The public will soon have improved access to individual Senate amendments and added 6,500 committee prints going back to 1955, the Government Publishing Office announced. In addition, GPO continues to improve its APIs, which provide access to all sorts of useful documents, by making it easier to download more than 10,000 items at one time. As part of improved access to individual Senate amendments — and many other documents — the GPO has created a predictable URL link structure. In addition, GPO reiterated a previous announcement that it will significantly improve how it generates bill text, which will significantly improve how it is displayed and will include all the metadata you could hope for.

Videos of floor proceedings in the Senate, and hopefully committees proceedings as well, are the focus of a new collaborative project to preserve and improve the public availability of these and other videos, including improved integration with other congressional data, announced by the Secretary of the Senate. In addition, the Senate is working to significantly improve how it transmits legislative information to the Library of Congress, which should improve timeliness and flexibility in how that information is presented. Perhaps this means that information about Senate floor proceedings, which at times are not available prior to a vote, will be published in improved formats and speedily available to all.

The comparative print project, which shows how a draft amendment would change a bill and a draft bill would change the law, will be rolled out House-wide in the near future. In addition, the Clerk of the House has been authorized to completely redo the lobbying disclosure system, which will make it possible to track each lobbyist by their unique identifier. The Clerk has launched an updated eHopper, which is a tool that allows Members to submit legislation electronically. Finally, the Clerk is working to improve information about Members, which will make it easier to have timely access to their committee assignments.
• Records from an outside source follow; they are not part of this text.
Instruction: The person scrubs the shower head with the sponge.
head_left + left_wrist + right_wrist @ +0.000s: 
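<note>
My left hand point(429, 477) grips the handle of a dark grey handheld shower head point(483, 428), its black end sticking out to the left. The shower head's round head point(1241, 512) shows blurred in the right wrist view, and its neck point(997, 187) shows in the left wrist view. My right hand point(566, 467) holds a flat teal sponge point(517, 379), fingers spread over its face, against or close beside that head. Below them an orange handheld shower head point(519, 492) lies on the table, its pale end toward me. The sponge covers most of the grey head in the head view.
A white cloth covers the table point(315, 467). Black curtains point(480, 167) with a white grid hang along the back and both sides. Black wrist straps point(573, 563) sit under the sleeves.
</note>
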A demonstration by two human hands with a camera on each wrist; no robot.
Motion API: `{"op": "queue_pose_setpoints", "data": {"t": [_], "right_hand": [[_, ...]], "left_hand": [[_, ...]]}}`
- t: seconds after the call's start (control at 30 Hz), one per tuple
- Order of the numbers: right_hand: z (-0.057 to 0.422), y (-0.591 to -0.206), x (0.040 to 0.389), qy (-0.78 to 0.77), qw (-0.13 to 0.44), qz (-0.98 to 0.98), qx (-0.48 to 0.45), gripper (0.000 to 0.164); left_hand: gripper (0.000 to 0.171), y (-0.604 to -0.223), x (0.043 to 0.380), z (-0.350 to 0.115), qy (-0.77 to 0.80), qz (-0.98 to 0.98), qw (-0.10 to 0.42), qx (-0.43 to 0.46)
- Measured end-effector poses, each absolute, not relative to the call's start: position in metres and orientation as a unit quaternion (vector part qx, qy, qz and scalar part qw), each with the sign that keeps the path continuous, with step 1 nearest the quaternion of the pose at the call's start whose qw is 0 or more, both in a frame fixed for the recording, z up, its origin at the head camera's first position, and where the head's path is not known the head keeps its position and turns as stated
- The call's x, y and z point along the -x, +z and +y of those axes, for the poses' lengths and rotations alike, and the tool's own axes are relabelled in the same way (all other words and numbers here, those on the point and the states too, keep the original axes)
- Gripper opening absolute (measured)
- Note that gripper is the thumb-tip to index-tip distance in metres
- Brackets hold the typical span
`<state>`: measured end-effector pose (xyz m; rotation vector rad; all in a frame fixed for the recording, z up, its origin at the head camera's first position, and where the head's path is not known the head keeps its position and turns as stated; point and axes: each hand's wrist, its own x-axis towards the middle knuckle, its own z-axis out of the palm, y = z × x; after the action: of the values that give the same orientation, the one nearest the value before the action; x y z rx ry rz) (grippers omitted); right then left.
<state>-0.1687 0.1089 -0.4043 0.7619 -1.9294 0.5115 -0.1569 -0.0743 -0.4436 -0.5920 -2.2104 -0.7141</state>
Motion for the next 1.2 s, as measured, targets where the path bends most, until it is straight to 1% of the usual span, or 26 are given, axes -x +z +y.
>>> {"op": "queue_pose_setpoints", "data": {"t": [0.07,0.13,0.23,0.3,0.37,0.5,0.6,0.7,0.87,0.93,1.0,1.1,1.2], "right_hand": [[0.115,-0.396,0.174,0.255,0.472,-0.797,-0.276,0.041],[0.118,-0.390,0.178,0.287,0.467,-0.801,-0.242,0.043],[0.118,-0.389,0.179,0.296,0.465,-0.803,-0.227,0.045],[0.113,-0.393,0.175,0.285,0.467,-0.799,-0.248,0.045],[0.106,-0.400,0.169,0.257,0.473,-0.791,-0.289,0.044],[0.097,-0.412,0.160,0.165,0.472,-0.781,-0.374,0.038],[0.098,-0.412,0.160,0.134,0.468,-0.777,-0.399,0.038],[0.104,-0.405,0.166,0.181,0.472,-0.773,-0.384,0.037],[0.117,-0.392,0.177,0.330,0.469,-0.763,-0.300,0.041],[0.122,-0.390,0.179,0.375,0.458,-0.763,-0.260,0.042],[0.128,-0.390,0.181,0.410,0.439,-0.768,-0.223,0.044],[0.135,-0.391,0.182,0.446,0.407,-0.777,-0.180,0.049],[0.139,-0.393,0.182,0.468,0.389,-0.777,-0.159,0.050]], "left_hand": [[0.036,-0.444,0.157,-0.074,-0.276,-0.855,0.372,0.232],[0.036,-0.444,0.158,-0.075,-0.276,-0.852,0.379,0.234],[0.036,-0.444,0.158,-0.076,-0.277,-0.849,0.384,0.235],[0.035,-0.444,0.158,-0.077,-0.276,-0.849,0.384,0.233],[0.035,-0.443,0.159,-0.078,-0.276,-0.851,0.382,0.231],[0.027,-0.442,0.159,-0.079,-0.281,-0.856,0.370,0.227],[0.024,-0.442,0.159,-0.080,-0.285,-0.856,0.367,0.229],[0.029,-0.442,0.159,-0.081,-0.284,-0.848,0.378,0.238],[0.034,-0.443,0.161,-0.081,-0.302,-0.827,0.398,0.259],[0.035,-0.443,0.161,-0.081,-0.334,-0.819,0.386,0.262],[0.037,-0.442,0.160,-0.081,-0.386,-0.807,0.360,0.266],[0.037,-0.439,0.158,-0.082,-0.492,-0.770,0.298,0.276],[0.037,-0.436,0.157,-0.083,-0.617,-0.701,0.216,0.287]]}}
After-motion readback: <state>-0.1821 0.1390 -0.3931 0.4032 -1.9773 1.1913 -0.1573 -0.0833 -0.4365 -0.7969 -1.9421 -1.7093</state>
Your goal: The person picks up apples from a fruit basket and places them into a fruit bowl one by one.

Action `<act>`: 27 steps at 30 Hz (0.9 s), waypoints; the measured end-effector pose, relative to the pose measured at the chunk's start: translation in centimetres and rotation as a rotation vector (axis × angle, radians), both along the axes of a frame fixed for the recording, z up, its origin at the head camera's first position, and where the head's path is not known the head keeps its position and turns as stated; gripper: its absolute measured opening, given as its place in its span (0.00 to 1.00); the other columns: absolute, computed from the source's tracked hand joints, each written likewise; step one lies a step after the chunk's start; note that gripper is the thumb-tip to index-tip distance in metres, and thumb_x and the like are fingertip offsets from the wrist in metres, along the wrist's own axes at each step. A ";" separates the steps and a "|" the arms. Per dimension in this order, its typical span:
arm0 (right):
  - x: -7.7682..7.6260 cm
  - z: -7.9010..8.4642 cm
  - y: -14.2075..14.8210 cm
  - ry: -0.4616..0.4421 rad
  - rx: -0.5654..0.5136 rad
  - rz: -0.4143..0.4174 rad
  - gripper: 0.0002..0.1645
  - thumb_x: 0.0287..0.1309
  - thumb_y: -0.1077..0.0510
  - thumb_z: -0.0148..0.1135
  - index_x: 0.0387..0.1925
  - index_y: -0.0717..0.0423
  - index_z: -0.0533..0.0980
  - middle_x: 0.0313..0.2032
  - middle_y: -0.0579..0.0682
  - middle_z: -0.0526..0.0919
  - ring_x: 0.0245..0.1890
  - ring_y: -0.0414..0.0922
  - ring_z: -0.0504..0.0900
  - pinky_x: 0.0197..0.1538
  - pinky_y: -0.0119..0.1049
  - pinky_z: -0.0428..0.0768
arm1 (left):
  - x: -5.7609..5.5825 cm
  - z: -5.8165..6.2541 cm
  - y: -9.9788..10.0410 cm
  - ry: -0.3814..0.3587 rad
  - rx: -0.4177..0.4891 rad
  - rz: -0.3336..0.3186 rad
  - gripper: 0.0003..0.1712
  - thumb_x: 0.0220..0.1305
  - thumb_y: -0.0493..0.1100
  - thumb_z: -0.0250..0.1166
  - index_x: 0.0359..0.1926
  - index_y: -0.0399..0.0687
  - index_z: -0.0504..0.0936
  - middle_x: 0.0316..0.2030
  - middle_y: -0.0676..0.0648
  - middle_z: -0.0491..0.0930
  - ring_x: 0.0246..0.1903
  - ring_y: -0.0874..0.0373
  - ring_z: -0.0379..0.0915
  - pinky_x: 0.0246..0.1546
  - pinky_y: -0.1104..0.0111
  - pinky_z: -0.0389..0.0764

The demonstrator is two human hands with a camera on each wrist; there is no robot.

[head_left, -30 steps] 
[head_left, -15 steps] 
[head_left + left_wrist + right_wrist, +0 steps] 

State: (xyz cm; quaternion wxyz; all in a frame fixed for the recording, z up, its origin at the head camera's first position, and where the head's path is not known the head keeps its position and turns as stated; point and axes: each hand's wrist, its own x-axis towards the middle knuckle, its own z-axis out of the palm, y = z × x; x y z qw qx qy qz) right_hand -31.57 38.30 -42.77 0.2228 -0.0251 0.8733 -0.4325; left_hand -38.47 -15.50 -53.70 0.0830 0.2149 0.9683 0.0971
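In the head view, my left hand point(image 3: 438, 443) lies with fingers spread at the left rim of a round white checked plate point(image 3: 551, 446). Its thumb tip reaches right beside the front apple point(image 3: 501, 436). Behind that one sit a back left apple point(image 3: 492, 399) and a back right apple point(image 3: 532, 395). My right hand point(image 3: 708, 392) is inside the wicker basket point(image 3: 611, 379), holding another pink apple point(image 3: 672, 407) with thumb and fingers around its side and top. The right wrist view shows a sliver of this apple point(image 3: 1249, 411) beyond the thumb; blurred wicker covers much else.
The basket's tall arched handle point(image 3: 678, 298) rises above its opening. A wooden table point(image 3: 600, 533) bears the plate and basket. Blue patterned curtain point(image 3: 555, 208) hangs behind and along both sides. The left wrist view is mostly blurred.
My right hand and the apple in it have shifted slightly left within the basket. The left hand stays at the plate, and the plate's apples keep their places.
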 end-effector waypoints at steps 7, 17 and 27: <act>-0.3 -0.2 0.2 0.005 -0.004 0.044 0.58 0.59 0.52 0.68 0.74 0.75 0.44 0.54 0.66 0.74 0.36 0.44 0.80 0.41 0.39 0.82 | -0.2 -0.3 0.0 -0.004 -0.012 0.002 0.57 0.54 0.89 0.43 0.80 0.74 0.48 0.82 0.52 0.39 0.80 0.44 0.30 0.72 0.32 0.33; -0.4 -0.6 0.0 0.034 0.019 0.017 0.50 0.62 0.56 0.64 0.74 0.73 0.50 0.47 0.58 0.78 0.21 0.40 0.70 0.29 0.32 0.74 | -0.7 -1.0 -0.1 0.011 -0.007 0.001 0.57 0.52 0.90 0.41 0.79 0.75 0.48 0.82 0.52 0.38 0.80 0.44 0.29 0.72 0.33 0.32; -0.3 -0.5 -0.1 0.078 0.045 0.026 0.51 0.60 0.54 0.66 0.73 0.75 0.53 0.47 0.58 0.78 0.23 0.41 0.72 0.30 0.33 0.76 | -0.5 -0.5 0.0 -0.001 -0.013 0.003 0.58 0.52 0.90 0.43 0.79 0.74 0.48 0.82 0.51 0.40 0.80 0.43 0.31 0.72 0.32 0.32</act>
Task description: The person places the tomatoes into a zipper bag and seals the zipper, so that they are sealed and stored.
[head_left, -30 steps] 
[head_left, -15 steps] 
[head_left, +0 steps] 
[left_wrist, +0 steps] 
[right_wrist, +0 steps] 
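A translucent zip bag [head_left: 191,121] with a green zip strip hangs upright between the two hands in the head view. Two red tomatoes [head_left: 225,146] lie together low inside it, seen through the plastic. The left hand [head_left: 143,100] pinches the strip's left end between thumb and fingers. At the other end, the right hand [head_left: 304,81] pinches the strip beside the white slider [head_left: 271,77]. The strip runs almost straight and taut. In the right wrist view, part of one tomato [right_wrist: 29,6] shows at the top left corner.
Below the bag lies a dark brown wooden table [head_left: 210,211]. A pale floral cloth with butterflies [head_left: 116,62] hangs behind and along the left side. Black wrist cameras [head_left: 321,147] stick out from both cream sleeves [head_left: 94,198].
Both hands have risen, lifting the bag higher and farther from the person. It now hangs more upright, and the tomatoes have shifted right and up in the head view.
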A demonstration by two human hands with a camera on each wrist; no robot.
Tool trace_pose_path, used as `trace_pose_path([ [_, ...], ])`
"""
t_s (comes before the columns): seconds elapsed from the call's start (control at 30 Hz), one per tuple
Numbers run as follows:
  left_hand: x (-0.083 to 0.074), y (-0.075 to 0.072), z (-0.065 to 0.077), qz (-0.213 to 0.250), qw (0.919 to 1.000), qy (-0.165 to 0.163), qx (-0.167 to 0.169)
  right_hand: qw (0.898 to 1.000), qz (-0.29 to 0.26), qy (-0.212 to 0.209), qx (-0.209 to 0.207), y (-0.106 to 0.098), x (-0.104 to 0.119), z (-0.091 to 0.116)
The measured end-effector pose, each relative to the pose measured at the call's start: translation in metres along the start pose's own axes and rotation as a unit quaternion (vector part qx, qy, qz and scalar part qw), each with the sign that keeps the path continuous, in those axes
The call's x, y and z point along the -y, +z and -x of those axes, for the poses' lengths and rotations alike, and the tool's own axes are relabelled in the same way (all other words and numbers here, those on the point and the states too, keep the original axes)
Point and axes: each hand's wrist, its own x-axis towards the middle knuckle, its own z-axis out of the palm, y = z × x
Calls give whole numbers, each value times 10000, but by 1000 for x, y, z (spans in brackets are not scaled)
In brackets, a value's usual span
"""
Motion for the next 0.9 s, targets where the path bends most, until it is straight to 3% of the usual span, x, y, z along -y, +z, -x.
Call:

Civil society announced (1) the online publication of code for APIs for the BillMap project, which makes it possible to track the ideas inside legislation across multiple Congresses. You can see the code online for the similarity API, the similarity and title API, and the similarity algorithms, as well as that the repositories are online; and (2) a new website that makes it possible to find information from Senate committee proceedings over the last few decades (repository here).

The next meeting of the Congressional Data Task Force will take place in August or September. Video of these proceedings and announcements of the next will be available on the Congressional Data Task Force’s Innovation Hub.

Prior meetings for which we’ve published a summary:
2022: March BDTF | April Hackathon
2021: July BDTF | December LC Virtual Public Forum
2020: September LC Virtual Public Forum
2019: July BDTF | October BDTF |
2018: February 2018 (available upon request) | June LDTC | November BDTF |
2017: April BDTF (available upon request | June BDTF (available upon request) | December Hackathon
2016: May BDTF | June LDTC (and this)
2015: May LDTC | October Hackathon
2014: February BDTF | June LDTC | December BDTF
2013: February BDTF | May LDTC |
2012: April LDTC |

=-=-=-=-=-=-=-=-=-=-=-

Welcome from Kirsten Gullickson

  • Bulk Data Task Force now named the Congressional Data Task Force as of June 21, 2022. See letter from the House Admin Committee directing the name change dated June 16, 2022. Change supported by the Clerk of the House and SCOMC recommendation 47.
  • Work goes beyond bulk data.
  • Task force info available at https://usgpo.github.io/innovation

Since the last meeting

  • 4/6/2022 Congressional Hackathon 4.0
  • 4/28/2022 SCOMC hearing on modernizing the legislative process
  • Last week: internapalooza; district caseworker training

Remarks from Yuri Beckelman, House Select Committee on the Modernization of Congress

  • Hearing on Thursday (4/23/22) on Congress and Technology. Focus: improving start-up ecosystem, tackling system challenges and opportunities, and onboarding tech talent + recruitment & retention.
  • Later hearing are set on customer-friendly Congress and on the future of technology in Congress
  • Mentions committee mark on leg branch approps bill: $10 million modernization fund. Includes tools to receive feedback from committee members to committee chairs; match legislators with others who share similar interests; congressional directory; simplify co-sponsorship process. Also supports certifications for congressional staff.
  • Member services staffer: Ananda Bhatia. Can send ideas through the website.
  • Legislative branch appropriations bill also establishes a House Intern Office and more funds for interns.

Remarks from Stephen Dwyer, Majority Leader Hoyer’s Office, on the hackathon

  • Still working on a post-hackathon report, hope to release soon.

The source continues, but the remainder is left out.